Yes, the metal lid is a little corroded.
It's a 6844 DMA controller, and used for disk I/O.
I've left it out and it makes no difference in or out. It shouldn't be needed just to get a clear video screen with the monitor prompt.
Not sure at what point you took the pictures of the board, it appears dusty. Did you clean it and did you contact cleaned the sockets and re-seated the ICs?
It does look a little worse in the photos than it is. It's been brushed down and washed with IPA.
As I've replaced just about all the IC's that appear to be required for basic video operation, they have been reseated. The socket pins have oxidation where they are exposed, but clean where they contact the IC pins.
Which PAL read correctly and which do you only suspect did?
How do you know?
Can you provide those dumps so we can perhaps see if they make sense for address decoding?
I'm 99.9% sure of the address decoder PAL (U32) because it's outputs are chip select signals, and they match the memory map given in the documentation.
With the other PAL (40), it's much harder to tell, but I have no reason to believe it's not also good. Because:-
* U32 is good
* It's contents seem to be some orderly patterns of values
* These chips are robust TTL, programmed by burning metallic fuses.
Unlike more delicate MOS devices, or EPROMs that do eventually leak away the charges used to store the data.
Here are the PAL dumps:-
U32:
https://pastebin.com/k7SLcLCqU40:
https://pastebin.com/XeirNesjThe pin dumps at the end of these are probably the most useful parts.
I plan to do some more signal inspections with a CRO, but my next plan of attack is to come up with a ROM emulator using RAM.
With this I can store short test programs into the RAM, and have the processor run them as if from the ROM.
Starting out testing very basic things such as just the CPU, and then individual devices, building up to more complex subsystems such as the dynamic RAM, and the video.
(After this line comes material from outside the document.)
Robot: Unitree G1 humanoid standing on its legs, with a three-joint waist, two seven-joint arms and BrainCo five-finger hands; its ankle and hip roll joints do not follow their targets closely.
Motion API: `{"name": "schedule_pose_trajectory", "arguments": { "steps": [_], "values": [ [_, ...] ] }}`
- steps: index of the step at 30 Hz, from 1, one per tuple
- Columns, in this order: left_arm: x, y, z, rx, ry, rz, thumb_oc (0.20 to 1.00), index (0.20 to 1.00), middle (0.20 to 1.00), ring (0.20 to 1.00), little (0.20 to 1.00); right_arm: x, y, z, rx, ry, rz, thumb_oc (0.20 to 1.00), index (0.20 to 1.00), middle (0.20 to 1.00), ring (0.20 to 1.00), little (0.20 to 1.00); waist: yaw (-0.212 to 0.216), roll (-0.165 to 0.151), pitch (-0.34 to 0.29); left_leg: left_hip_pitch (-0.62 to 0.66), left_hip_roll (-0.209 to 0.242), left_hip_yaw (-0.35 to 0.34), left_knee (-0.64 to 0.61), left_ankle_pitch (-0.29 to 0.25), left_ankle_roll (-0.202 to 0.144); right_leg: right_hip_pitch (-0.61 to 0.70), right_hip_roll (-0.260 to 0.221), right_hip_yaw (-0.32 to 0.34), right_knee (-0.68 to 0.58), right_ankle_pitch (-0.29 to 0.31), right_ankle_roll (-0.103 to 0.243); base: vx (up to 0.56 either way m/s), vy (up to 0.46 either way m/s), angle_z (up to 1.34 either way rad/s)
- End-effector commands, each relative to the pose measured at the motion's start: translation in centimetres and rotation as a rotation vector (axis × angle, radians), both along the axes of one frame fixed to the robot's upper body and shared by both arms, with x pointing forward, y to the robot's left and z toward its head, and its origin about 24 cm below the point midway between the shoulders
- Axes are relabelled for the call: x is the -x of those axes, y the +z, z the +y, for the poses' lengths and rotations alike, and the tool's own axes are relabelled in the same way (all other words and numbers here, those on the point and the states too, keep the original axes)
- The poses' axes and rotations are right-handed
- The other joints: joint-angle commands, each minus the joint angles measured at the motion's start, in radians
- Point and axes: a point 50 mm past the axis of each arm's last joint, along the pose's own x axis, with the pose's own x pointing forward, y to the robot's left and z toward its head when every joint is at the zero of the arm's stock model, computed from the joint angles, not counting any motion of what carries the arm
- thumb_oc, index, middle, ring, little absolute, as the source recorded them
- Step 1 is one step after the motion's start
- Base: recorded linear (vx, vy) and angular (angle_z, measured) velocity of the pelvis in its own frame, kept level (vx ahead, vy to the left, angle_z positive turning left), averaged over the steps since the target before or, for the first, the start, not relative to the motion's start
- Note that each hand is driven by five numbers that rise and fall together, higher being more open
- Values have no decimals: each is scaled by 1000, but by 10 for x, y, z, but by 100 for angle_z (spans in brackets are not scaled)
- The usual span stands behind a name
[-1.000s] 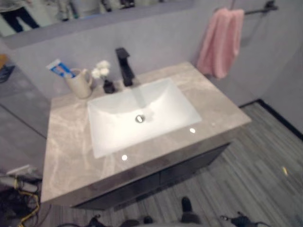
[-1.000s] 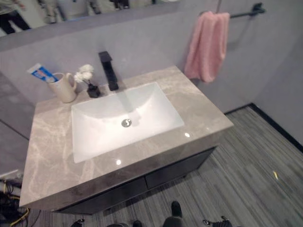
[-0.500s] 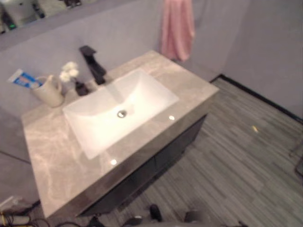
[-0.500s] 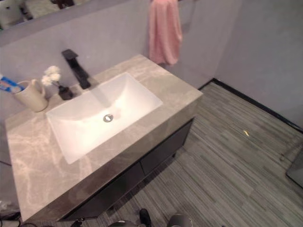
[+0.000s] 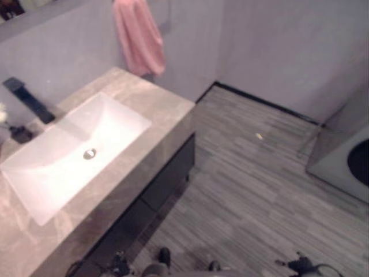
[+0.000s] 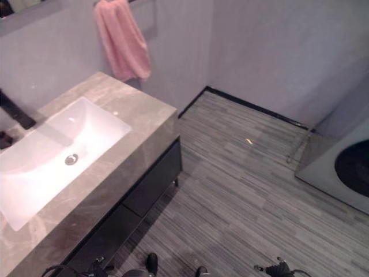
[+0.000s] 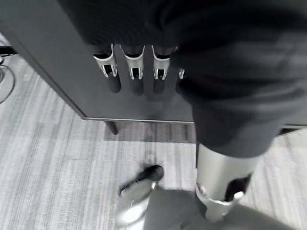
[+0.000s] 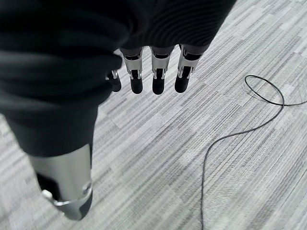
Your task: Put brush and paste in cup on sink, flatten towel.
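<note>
The left hand [image 7: 144, 72] hangs with straight, empty fingers before a dark cabinet front [image 7: 48, 52]; the right hand [image 8: 153, 72], equally slack, hangs over striped grey floor [image 8: 192, 158]. The head views show the pink towel [image 5: 138, 37] bunched on the wall beside a marbled tabletop [image 5: 155, 109] with a white rectangular basin [image 5: 69, 150].

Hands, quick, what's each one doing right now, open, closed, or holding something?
Left hand: open, fingers straight, holding nothing, hanging in front of the dark cabinet.
Right hand: open, fingers straight, holding nothing, above the floor.
</note>
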Motion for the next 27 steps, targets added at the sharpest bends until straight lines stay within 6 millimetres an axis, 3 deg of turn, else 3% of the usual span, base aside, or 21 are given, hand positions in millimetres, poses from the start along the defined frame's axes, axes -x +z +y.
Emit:
{"name": "schedule_pose_trajectory", "arguments": {
  "steps": [1, 2, 6, 8, 15, 16, 17, 18, 19, 22, 24, 27],
  "values": [
    [-12, 3, 5, -22, 25, -31, 1000, 1000, 1000, 1000, 1000, -5, -1, 6, -5, 84, 21, 1000, 1000, 1000, 1000, 1000, 42, 9, 27, 10, -120, -48, -53, -34, 73, 1, 42, 46, -71, 30, 90, 15, -71, -111],
    [-8, 2, 3, -15, 20, -18, 1000, 1000, 1000, 1000, 1000, -3, -5, 13, -30, 98, 32, 1000, 1000, 1000, 1000, 1000, 44, 11, 15, 25, -111, -26, -67, -34, 80, 8, 49, 72, -88, 40, 91, 39, -18, -90],
    [-3, -2, -7, 12, -19, 19, 1000, 1000, 1000, 1000, 1000, 6, -10, 18, -61, 72, 48, 1000, 1000, 1000, 1000, 1000, 28, 16, 3, 49, -102, 26, -67, -51, 91, 43, 42, 61, -124, 41, 91, 34, 48, -22],
    [1, -4, -10, 29, -9, 29, 1000, 1000, 1000, 1000, 1000, 7, -12, 24, -77, 79, 54, 1000, 1000, 1000, 1000, 1000, 21, 19, -5, 71, -102, 68, -62, -80, 105, 53, 36, 87, -134, 56, 109, 33, 191, -8],
    [-11, -2, -16, 29, -110, 4, 1000, 1000, 1000, 1000, 1000, 2, -15, 35, -96, 121, 64, 1000, 1000, 1000, 1000, 1000, 28, 19, -10, 118, -87, 183, -74, -116, 143, 15, 26, 169, -90, 88, 141, -14, 155, -87],
    [-18, 1, -14, 25, -120, -20, 1000, 1000, 1000, 1000, 1000, 0, -16, 39, -99, 136, 67, 1000, 1000, 1000, 1000, 1000, 38, 18, -1, 130, -79, 211, -75, -126, 150, 0, 18, 117, -42, 74, 146, -63, 46, -68],
    [-25, 3, -13, 20, -122, -39, 1000, 1000, 1000, 1000, 1000, -2, -17, 42, -99, 142, 66, 1000, 1000, 1000, 1000, 1000, 56, 21, 9, 131, -69, 233, -75, -128, 146, -13, -1, 10, 11, 58, 147, -64, 46, -85],
    [-25, 3, -13, 20, -122, -39, 1000, 1000, 1000, 1000, 1000, -2, -17, 42, -99, 143, 66, 1000, 1000, 1000, 1000, 1000, 56, 20, 7, 128, -69, 233, -74, -127, 146, -16, -2, 9, 12, 58, 147, -90, -5, -101],
    [-33, 6, -10, 9, -133, -56, 1000, 1000, 1000, 1000, 1000, -3, -18, 47, -112, 144, 68, 1000, 1000, 1000, 1000, 1000, 53, 25, 13, 125, -60, 248, -73, -122, 140, -22, -22, -104, 93, 18, 138, -47, -24, -85],
    [-33, 7, -6, -4, -121, -50, 1000, 1000, 1000, 1000, 1000, 0, -21, 54, -139, 157, 77, 1000, 1000, 1000, 1000, 1000, 35, 14, 8, 132, -59, 259, -75, -121, 142, -19, 2, -95, 124, -5, 127, -1, -66, -18],
    [-26, 4, -4, -2, -110, -14, 1000, 1000, 1000, 1000, 1000, 8, -24, 54, -139, 149, 117, 1000, 1000, 1000, 1000, 1000, 48, -1, -3, 133, -59, 278, -65, -124, 134, 11, 17, -121, 51, -9, 98, 64, -191, -13],
    [-26, 4, -4, -21, -131, 0, 1000, 1000, 1000, 1000, 1000, 14, -26, 55, -152, 117, 121, 1000, 1000, 1000, 1000, 1000, 42, -5, -10, 140, -52, 275, -53, -127, 121, 41, 44, -92, 4, -12, 84, 89, -154, -18]
  ]
}}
This should be much more orderly and systematic than using the monitor ROM which assumes all subsystems are operational.
Part of developing the ROM emulator will need a working system to test it on, and I have a Tandy CoCo to use for that, but it's not working either. (having a bad run with 6809 based systems atm!) I've just bought another CoCo, so I'm about to see if that works (seller said it had issues), and maybe use it to get the first CoCo going.